Sicuramente le parole e la naturalezza del racconto e delle interviste rendono il quadro molto pesante e complesso, destando scalpore, così come fu all'epoca della pubblicazione: la giovanissima età dei protagonisti coinvolti nella tossicodipendenza e nella prostituzione, il sordido contorno di personaggi adulti, spesso psichicamente disturbati, e lo sfruttamento della sventura di ragazzi ancora bambini, schiacciati dal bisogno di procurarsi la dose quotidiana diventano elementi di scandalo. Non a caso molte critiche sono state rivolte al libro proprio per questi motivi, poiché potrebbe essere una lettura non sana e inutile al fine di allontanare i ragazzi dalla droga. Secondo alcuni la testimonianza diretta e cruda di un adolescente, senza commenti, spiegazioni sulle sue azioni, giudizi o analisi sarebbe solo fine a se stessa, soprattutto perché l'intervista di Christiane è contraddittoria e piena di esempi blandi e stupidi su come si finisca nel tunnel della droga.

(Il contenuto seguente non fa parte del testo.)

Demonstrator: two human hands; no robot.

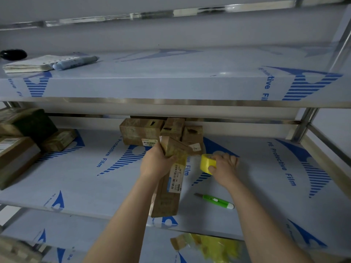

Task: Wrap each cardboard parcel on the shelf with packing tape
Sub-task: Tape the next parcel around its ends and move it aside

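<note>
Steel shelving skinned in blue-printed protective film fills the head view, and the work is happening over the middle shelf (76, 177).

The left hand (155, 164) is wrapped around the far part of a long cardboard parcel (171, 186). The parcel slants toward the person, and its near end reaches the shelf's front edge. Whether that end rests on the film is hard to tell. The right hand (226, 166) grips a roll of yellow packing tape (208, 163) just beside the parcel, and a yellowish band seems to cross the cardboard at the left fingers.

More boxes (140, 131) are stacked just behind the hands, and others (19, 149) sit well apart at the left. A green utility knife (216, 201) lies on the film under the right forearm. Crumpled yellow tape scraps (214, 247) lie on the shelf below.

- **Parcel drop:** held by one hand near one end, the parcel could pivot and fall over the front edge when the tape is pulled.
- **Tape fouling:** slack between roll and cardboard would likely wrinkle or stick to itself.
- **Stack knock:** taking the roll around the far side may bump the boxes behind.
- **Knife:** a sweep of the forearm could push it off the shelf.
</note>
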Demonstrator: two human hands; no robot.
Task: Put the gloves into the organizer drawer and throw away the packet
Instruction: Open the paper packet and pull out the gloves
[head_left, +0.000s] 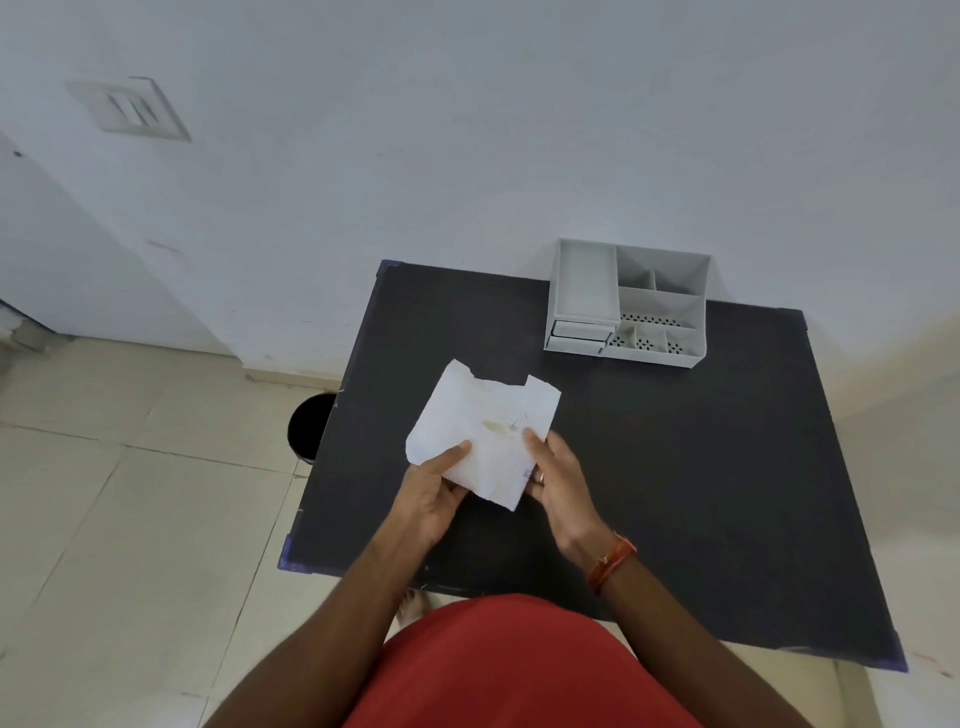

A mio parere, strettamente personale, ritengo che lo scopo di questo documento non sia quello di dare una morale ("Christiane si droga per solitudine, ma la droga fa male ragazzi! Parlate con i genitori, gli amici o con le vostre figure di rifermento se vi sentite soli!",) ma di fornire una testimonianza scioccante e straziante, in cui la protagonista riporta quello che pensa quasi sempre liberamente, scende nei dettagli, anche scomodi (fuma hashish, prende Lsd, efedrina e mandrax, a quattordici anni per la prima volta si fa di eroina e comincia a prostituirsi), fornisce le sue motivazioni, spiega a modo suo come vede il mondo. Non pensa certo di dare spunto ad un romanzo pedagogico sulla droga. Sta al lettore, alla fine del documento, trarre le conclusioni, fare un'analisi del suo racconto, senza fermarsi alla superficialità di alcune affermazioni poiché dietro le parole si apre sempre un mondo di significati.

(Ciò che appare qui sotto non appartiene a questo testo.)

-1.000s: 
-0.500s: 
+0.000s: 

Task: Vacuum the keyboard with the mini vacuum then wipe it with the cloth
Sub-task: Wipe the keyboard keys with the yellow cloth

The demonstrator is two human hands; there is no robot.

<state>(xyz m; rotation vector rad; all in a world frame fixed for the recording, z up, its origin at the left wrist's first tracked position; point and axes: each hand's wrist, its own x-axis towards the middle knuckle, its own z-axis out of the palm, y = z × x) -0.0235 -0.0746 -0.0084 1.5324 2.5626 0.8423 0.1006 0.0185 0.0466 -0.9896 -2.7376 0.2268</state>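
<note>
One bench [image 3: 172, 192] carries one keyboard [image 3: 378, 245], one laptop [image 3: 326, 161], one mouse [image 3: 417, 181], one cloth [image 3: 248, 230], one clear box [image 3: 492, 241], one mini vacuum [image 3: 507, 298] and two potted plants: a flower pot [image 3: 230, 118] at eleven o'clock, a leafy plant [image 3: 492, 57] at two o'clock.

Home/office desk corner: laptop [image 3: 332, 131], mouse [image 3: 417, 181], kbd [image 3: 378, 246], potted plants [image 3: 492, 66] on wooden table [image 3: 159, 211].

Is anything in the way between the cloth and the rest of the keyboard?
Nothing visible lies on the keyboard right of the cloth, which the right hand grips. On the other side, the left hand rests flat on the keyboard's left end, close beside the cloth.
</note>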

Specifico che, con questo, non voglio difenderla o punirla, considerarla una tossica senza speranza o un normale esempio di distruttività giovanile in un contesto di degrado, non voglio scusarla per l'ambiente in cui è cresciuta né assolverla, semplicemente ho analizzato la sua testimonianza come me l'ha raccontata.

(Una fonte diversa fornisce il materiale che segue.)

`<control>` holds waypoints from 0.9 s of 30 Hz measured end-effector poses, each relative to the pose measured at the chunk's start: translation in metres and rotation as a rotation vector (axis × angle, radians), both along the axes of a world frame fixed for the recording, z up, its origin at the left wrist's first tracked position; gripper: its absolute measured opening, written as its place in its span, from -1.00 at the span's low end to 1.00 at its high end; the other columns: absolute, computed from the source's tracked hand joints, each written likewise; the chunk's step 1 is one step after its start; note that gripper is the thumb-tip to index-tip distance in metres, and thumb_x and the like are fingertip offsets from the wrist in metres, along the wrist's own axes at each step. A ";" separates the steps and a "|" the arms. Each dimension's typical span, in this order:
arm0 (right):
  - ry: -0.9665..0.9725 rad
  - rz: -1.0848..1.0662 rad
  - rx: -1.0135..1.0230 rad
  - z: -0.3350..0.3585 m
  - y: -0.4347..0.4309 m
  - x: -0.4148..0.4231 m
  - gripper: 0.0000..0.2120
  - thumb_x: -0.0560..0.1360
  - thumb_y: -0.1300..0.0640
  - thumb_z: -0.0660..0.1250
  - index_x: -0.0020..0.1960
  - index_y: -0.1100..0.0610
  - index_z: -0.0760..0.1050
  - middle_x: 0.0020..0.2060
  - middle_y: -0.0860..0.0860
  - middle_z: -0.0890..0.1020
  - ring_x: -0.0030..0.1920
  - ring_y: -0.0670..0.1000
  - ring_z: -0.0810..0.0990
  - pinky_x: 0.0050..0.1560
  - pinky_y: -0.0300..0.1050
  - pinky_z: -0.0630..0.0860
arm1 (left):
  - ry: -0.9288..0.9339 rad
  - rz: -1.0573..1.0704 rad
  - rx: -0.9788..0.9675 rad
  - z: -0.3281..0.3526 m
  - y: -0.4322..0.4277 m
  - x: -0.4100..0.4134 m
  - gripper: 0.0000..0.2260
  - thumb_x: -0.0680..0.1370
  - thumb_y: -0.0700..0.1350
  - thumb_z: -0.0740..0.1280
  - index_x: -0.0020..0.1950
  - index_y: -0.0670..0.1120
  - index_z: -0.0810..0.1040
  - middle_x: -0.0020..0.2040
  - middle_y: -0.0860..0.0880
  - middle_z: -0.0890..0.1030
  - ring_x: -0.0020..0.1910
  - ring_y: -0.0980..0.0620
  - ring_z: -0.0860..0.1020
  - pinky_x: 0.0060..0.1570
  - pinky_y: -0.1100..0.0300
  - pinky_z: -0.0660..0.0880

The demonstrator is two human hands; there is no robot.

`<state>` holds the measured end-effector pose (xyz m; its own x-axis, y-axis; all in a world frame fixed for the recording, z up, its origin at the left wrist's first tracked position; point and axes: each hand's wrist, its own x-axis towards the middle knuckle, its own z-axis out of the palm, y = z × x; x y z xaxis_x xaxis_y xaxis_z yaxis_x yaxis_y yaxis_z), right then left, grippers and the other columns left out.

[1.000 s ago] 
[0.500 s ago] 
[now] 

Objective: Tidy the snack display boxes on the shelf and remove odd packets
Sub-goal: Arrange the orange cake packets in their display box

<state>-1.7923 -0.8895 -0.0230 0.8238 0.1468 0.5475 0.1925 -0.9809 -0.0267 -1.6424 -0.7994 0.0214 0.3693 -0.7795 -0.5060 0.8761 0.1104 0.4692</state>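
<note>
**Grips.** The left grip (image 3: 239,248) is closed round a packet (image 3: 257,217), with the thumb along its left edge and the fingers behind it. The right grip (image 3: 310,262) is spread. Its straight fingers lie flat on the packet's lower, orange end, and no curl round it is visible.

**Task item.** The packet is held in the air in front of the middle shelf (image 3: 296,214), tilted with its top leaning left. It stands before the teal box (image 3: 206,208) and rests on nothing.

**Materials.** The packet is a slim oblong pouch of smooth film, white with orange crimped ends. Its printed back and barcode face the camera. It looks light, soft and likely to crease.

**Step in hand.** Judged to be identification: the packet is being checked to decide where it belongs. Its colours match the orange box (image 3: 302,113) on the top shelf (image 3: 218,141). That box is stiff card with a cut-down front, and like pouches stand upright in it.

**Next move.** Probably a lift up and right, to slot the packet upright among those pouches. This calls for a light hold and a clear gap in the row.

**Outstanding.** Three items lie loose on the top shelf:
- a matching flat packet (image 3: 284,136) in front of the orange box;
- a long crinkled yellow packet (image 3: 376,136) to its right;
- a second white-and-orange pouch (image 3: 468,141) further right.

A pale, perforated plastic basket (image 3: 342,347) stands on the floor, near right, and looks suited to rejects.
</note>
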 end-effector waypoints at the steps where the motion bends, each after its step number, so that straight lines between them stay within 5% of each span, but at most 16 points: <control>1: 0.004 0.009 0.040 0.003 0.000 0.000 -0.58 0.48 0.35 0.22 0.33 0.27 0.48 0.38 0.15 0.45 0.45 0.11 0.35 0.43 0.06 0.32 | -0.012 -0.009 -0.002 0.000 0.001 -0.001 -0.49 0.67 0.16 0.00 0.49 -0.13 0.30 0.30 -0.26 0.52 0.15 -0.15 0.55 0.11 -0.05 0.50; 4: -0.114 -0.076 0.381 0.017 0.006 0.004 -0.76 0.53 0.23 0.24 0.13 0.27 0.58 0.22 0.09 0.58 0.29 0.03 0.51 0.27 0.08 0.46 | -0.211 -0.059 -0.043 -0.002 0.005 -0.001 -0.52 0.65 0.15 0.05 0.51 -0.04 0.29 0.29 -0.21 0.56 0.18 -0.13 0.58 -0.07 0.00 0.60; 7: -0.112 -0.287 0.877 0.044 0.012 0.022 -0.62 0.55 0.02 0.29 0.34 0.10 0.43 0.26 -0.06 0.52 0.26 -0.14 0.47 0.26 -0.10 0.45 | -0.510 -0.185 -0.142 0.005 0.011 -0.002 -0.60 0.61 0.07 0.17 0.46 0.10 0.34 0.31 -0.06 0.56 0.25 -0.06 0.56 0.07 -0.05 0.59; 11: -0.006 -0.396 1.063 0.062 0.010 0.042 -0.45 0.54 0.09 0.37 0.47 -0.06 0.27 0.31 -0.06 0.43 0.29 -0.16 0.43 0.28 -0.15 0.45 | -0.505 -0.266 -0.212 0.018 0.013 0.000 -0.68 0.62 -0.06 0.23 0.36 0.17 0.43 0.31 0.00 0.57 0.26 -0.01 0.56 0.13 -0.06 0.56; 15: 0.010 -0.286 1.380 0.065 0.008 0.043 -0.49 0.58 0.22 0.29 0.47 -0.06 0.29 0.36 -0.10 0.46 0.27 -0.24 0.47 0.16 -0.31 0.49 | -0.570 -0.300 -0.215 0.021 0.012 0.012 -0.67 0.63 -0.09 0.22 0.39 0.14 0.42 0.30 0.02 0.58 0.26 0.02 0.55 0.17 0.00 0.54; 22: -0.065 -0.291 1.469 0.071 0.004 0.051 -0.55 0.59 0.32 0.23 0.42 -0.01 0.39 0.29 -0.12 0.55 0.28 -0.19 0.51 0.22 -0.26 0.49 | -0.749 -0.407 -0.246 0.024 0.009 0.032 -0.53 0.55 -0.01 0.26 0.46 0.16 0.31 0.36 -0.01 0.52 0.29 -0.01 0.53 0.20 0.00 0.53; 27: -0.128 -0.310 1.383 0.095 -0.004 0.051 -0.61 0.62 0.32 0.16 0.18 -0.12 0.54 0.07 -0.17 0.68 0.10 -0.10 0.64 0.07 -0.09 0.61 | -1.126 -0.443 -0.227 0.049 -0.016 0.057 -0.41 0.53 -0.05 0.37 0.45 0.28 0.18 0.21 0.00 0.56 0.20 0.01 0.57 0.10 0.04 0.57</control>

Christiane F. - Noi, i ragazzi dello zoo di Berlino (Christiane F. - Wir Kinder vom Bahnhof Zoo) è un  diventato un film nel 1981, diretto da Uli Edel, ambientato tra il 1975 e il 1977, ed è stato girato alla stazione di Berlino Giardino Zoologico (luogo dei veri eventi del libro autobiografico), all'Europa-Center di Charlottenburg e nel Märkisches Viertel di Berlino Ovest. Le riprese fuori Berlino sono state girate a Königslutter am Elm in Bassa Sassonia.  Il film contribuì alla fama della storia di Christiane, rendendo nota, nel mondo occidentale, la piaga della prostituzione e della tossicodipendenza giovanile.
Lettura consigliata come anche il film.